• What you have to do: Locate each line of the material that contains "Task", then return it.
===== Source records =====
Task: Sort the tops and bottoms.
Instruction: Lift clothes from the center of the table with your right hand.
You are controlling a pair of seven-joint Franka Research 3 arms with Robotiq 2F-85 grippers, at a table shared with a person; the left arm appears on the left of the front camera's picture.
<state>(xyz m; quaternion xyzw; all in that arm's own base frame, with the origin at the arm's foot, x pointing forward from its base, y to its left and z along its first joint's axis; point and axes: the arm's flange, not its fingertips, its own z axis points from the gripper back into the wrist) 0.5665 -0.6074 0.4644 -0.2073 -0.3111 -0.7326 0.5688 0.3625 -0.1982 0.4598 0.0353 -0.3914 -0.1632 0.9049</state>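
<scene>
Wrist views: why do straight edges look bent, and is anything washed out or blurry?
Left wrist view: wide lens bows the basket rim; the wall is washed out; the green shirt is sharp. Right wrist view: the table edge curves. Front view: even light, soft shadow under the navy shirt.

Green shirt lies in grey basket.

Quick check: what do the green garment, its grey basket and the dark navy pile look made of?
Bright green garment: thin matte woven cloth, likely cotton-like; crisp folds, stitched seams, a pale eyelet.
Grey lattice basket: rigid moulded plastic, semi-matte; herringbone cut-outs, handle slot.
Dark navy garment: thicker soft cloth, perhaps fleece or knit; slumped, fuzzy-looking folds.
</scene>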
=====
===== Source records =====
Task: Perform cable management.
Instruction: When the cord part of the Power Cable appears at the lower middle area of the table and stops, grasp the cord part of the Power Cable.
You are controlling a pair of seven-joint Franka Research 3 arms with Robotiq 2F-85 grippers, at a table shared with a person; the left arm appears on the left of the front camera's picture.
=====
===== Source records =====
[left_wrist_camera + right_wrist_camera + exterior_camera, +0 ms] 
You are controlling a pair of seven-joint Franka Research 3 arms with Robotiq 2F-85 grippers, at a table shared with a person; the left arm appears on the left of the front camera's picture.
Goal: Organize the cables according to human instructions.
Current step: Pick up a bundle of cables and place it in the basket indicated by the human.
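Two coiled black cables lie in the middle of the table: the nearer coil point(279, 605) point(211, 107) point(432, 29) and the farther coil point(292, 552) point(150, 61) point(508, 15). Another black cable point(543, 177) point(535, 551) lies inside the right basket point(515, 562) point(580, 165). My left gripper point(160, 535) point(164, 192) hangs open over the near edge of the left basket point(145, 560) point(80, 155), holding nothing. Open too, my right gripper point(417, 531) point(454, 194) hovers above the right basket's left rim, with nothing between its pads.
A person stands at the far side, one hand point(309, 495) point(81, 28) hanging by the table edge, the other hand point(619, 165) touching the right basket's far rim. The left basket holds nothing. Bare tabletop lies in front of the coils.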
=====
• Worked solution:
Task: Sort the tops and bottoms.
Task: Perform cable management.

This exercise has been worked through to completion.